Tribunal Administratif d'Orléans — Décision N° TA45-2104390
mardi 30 janvier 2024
| Juridiction | Tribunal Administratif d'Orléans |
| Section | Tribunal Administratif d'Orléans |
| N° Dossier | TA45-2104390 |
| Type | Ordonnance |
| Recours | Excès de pouvoir |
Texte intégral
Vu la procédure suivante :
Par une requête enregistrée le 7 décembre 2021, Mme A B doit être regardée comme demandant au tribunal d'annuler la décision de la rectrice de l'académie d'Orléans-Tours en date du 22 septembre 2021 lui refusant le bénéfice du brevet professionnel spécialité " coiffure " de la session de juin 2021.
Par un mémoire enregistré le 7 février 2023, le recteur de l'académie d'Orléans-Tours conclut au rejet de la requête.
Par ordonnance du 7 février 2023, la clôture d'instruction a été fixée en dernier lieu au 15 mars 2023.
Par une lettre du 12 décembre 2023, Mme B a été invitée sur le fondement de l'article R. 612-5-1 du code de justice administrative, à confirmer expressément le maintien de ses conclusions dans le délai d'un mois et informée qu'à défaut de réponse dans le délai imparti, elle sera réputée s'être désistée de l'ensemble de ses conclusions.
Vu les autres pièces du dossier.
Vu le code de justice administrative.
Considérant ce qui suit :
1. Aux termes de l'article R. 222-1 du code de justice administrative : " () les présidents de formation de jugement des tribunaux () peuvent, par ordonnance : () 1' - Donner acte des désistements () ". Aux termes de l'article R. 612-5-1 du même code : " Lorsque l'état du dossier permet de s'interroger sur l'intérêt que la requête conserve pour son auteur, le président de la formation de jugement () peut inviter le requérant à confirmer expressément le maintien de ses conclusions. La demande qui lui est adressée mentionne que, à défaut de réception de cette confirmation à l'expiration du délai fixé, qui ne peut être inférieur à un mois, il sera réputé s'être désisté de l'ensemble de ses conclusions ".

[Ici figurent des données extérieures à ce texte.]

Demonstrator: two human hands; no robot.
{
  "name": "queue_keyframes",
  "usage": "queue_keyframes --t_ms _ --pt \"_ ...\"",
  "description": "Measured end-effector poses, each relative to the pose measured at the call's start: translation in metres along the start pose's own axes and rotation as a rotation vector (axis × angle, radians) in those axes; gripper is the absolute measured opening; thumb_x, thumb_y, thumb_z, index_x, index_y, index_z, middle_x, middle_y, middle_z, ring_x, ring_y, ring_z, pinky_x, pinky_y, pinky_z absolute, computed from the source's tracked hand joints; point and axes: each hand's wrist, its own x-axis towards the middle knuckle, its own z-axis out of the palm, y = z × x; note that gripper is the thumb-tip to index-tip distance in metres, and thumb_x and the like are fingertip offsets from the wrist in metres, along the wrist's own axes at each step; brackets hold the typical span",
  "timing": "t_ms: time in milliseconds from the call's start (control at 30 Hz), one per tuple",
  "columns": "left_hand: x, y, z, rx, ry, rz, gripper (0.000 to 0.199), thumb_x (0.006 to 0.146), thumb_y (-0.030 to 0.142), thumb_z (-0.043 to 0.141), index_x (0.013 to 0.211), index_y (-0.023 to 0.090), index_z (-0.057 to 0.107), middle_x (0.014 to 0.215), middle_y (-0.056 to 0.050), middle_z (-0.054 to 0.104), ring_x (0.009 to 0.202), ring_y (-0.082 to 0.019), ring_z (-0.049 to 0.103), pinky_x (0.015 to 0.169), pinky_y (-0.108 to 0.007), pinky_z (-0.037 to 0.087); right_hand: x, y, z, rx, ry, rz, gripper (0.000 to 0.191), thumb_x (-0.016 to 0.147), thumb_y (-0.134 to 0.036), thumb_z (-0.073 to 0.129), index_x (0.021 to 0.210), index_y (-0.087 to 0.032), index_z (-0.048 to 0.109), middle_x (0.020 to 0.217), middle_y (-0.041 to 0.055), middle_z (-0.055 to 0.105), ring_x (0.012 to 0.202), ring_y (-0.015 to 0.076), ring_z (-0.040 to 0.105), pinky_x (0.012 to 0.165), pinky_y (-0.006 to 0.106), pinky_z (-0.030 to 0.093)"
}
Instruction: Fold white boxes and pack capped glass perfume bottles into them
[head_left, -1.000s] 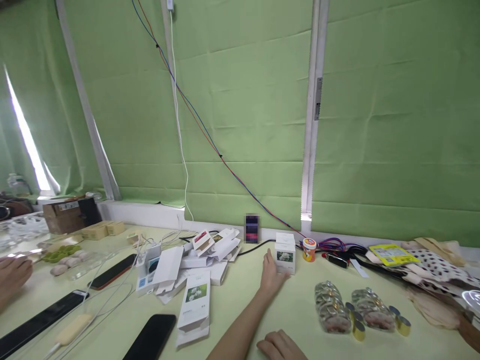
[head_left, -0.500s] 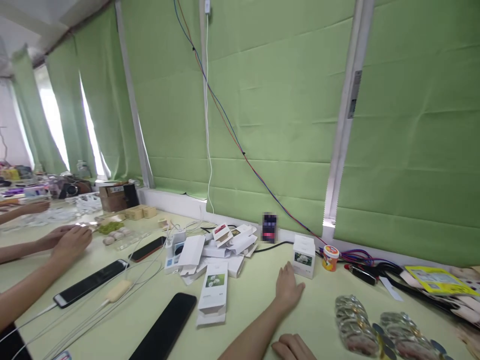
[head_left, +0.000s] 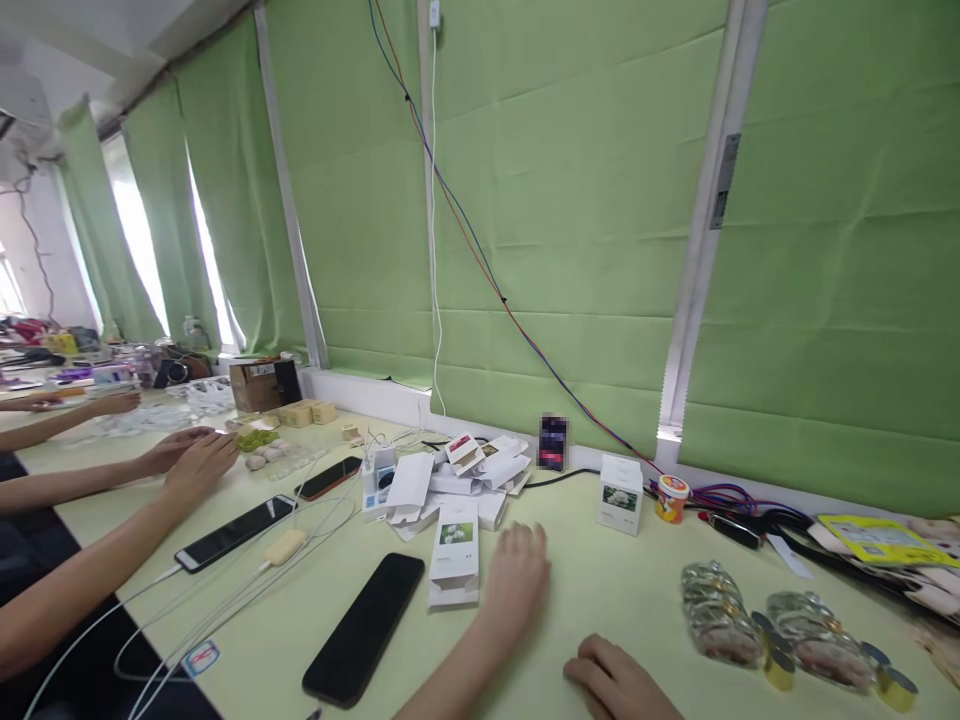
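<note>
Flanking oblong paperboard carton (head_left: 455,570): left hand (head_left: 517,570), grip spread | right hand (head_left: 619,680) curled, smooth tabletop (head_left: 574,570), grip: cannot tell

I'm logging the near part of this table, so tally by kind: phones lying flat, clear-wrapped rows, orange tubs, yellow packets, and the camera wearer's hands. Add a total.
Phones lying flat: 3 (black phone, white-edged phone, orange-edged phone)
Clear-wrapped rows: 2
Orange tub: 1
Yellow packet: 1
Wearer's hands: 2 (left hand, right hand)
Total: 9
</note>
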Motion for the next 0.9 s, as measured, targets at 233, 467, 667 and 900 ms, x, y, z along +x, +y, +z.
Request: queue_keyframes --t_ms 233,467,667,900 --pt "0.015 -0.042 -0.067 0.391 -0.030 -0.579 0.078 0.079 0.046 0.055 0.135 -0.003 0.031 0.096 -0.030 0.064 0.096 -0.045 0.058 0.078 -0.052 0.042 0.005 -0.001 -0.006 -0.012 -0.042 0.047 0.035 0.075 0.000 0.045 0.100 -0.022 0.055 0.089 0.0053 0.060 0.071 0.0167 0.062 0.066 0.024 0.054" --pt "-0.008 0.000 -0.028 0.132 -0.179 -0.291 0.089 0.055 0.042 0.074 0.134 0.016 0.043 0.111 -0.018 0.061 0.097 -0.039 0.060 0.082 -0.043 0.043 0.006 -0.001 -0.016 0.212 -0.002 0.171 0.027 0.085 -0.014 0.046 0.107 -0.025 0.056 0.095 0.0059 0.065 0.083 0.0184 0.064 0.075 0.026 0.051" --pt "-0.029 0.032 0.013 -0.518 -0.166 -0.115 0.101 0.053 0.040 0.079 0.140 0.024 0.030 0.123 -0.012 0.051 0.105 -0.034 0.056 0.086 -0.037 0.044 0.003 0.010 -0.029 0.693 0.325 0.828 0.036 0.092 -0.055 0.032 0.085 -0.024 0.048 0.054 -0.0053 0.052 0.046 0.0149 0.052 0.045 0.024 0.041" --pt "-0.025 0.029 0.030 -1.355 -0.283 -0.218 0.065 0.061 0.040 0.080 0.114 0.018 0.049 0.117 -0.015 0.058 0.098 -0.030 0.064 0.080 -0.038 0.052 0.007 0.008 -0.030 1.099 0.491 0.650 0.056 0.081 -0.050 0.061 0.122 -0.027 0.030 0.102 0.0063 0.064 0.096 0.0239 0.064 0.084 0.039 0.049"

2. Aux termes de l'article R. 611-8-6 du code de justice administrative : " Les parties sont réputées avoir reçu la communication ou la notification à la date de première consultation du document qui leur a été ainsi adressée, certifiée par l'accusé de réception délivré par l'application informatique, ou, à défaut de consultation dans un délai de deux jours ouvrés à compter de la date de mise à disposition du document dans l'application, à l'issue de ce délai. Sauf demande contraire de leur part, les parties sont alertées de toute nouvelle communication ou notification par un message électronique envoyé à l'adresse choisie par elles () ".
3. Conformément aux dispositions précitées de l'article R. 612-5-1 du code de justice administrative, une lettre invitant Mme B à confirmer expressément le maintien de ses conclusions, lui a été adressée le 12 décembre 2023, via l'application Télérecours. Ce courrier, dont l'accusé de réception de lecture a été enregistré le même jour, mentionnait qu'à défaut de réception de cette confirmation à l'expiration d'un délai d'un mois, l'intéressée serait réputée s'être désistée de l'ensemble de ses conclusions. La requérante n'a pas, à l'expiration du délai qui lui était imparti, confirmé le maintien de ses conclusions. Par suite, elle doit être regardée comme s'étant désistée de l'ensemble des conclusions de sa requête. Ce désistement est pur et simple, rien ne s'oppose à ce qu'il en soit donné acte.
O R D O N N E :
Article 1er : Il est donné acte du désistement d'office de la requête de Mme B.
Article 2 : La présente ordonnance sera notifiée à Mme A B et à la ministre de l'éducation nationale, de la jeunesse, des sports et des jeux olympiques et paralympiques.
Copie en sera transmise pour information au recteur de l'académie d'Orléans-Tours.
Fait à Orléans, le 30 janvier 2024.
La présidente de la 1ère chambre,
Anne LEFEBVRE-SOPPELSA
La République mande et ordonne à la ministre de l'éducation nationale, de la jeunesse, des sports et des jeux olympiques et paralympiques en ce qui la concerne ou à tous commissaires de justice à ce requis en ce qui concerne les voies de droit commun contre les parties privées, de pourvoir à l'exécution de la présente ordonnance.